If the Skill seems to lose influence in long sessions, remember that descriptions can be shortened in the Claude Code catalogue when many skills are present, and invoked Skills are later carried within token budgets after compaction. Anthropic recommends front-loading keywords in the description, trimming excess text, and, for Claude Code specifically, adjusting SLASH_COMMAND_TOOL_CHAR_BUDGET if description listings are being squeezed too aggressively.
If a bundled script hangs or behaves erratically, check whether it expects interactive input. The scripts guide says agents run in non-interactive shells, so TTY prompts, password dialogs, and confirmation menus are design bugs. Accept input through flags, environment variables, or stdin and make failures explicit.
If the SDK does not see your Skill, confirm that allowed_tools includes "Skill", that settingSources or setting_sources contains user and or project, and that cwd points at the directory that actually contains .claude/skills/. Without that setup, the Skill system is not enabled no matter how correct your markdown looks.

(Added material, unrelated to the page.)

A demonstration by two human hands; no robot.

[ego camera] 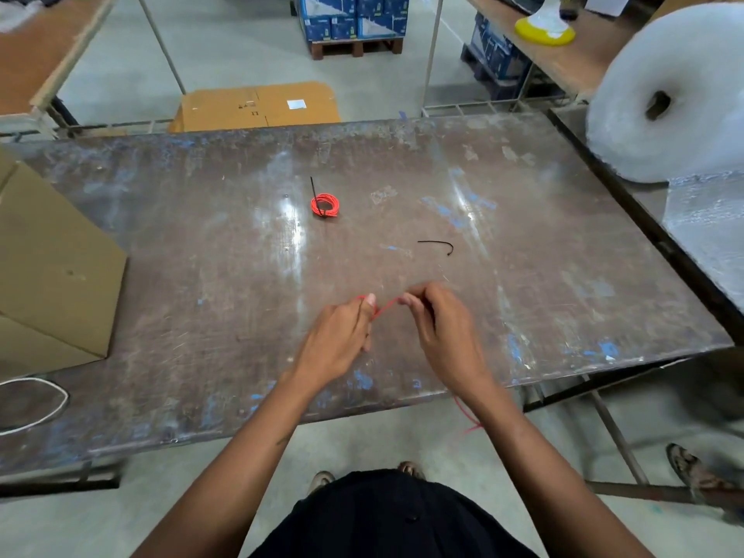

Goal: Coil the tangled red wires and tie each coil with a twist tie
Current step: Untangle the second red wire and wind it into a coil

If an MCP-backed Skill loads but the tool calls fail, Anthropic's troubleshooting checklist is sensible: verify the MCP server is connected, confirm authentication and scopes, test the MCP tool directly without the Skill, then check the exact tool names because they are case-sensitive.

The boring truth is that good Claude Skills look like good operational engineering. Clear names. Small files. Explicit triggers. Deterministic scripts where needed. Real tests. If your Skill reads like a crisp runbook, the agent has a fighting chance. If it reads like a brainstorm, you have simply hidden chaos in a folder.